Biotechnology and Bioprocess Engineering 2021; 26(6): 859-870  
SARS-CoV-2 Variants: Mutations and Effective Changes
Gene Park and Byeong Hee Hwang
Gene Park
Whitmore School, Morgantown, WV 26505, USA
Byeong Hee Hwang*
Division of Bioengineering, Incheon National University, Incheon 22012, Korea
Department of Bio·nanobioengineering, Incheon National University, Incheon 22012, Korea
Tel: +82-32-835-8834; Fax: +82-32-835-0804
E-mail: bhwang@inu.ac.kr
Received: October 27, 2021; Revised: November 14, 2021; Accepted: November 14, 2021; Published online: December 31, 2021.
© The Korean Society for Biotechnology and Bioengineering. All rights reserved.

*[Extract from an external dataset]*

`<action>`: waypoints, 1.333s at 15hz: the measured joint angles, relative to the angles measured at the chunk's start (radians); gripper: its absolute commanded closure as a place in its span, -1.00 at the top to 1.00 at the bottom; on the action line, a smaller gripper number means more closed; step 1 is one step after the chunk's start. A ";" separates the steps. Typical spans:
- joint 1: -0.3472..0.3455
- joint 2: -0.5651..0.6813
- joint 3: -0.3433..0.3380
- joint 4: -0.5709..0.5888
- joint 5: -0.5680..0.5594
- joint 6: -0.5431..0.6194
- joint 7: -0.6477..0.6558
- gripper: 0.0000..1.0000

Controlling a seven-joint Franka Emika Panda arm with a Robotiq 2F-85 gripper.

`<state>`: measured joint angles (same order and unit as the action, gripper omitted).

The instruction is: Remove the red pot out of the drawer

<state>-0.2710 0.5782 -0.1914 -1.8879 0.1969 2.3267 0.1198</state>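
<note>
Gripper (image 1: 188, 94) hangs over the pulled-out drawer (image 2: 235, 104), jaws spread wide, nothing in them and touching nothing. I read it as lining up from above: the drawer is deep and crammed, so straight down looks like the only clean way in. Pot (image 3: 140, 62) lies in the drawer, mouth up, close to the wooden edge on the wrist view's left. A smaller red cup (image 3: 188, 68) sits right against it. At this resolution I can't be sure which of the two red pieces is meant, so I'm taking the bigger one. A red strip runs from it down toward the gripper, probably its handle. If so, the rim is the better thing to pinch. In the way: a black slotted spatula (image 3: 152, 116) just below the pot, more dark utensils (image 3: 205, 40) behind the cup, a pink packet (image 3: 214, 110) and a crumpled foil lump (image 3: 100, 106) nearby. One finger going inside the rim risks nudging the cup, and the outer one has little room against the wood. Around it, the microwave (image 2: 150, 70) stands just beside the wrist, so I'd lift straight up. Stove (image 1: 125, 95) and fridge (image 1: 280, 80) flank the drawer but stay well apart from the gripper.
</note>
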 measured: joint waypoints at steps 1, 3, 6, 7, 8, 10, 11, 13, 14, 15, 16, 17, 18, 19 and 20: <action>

This is an Open Access article distributed under the terms of the Creative Commons Attribution Non-Commercial License (http://creativecommons.org/licenses/by-nc/3.0/) which permits unrestricted non-commercial use, distribution, and reproduction in any medium, provided the original work is properly cited.
Abstract
One of the primary threats to the goal of controlling and eventually defeating SARS-CoV-2 is that of mutation. Recognizing this, a great amount of effort and dedicated study is being given to the matter. Due to the novel coronavirus’s general prevalence and rate of mutation, this is an extremely dynamic area with constant new developments. Therefore, understanding the virus’s pathogenesis and how mutations affect it is crucial. This review attempts to aid in understanding the currently most important strains and what primary changes they entail in connection to more specific mutations, and how they each affect infectivity, antigen resistance, and other properties. In an attempt to maintain relevance to the time at which this paper will be published, priority has been given to variants classified by the WHO and the CDC as of Sep. 23, 2021, as “Variants of Concern”. Of particular interest in B.1.1.7, B.1.351, B.1.617.2, P.1 are the mutations affecting the Spike protein and Receptor Binding Domain, as they directly affect infectivity and susceptibility to neutralization. Certain mutations (D614G, E484K, N501Y, K417N, L452R, and P681R) have appeared across several different strains, often accompanied by others that may be complementary working together to confer increased infectivity, fitness, or resistance to neutralization. We anticipate that the understanding of such COVID-19 mutations will, in the near future, prove important for diagnosis, treatment development, and vaccine development.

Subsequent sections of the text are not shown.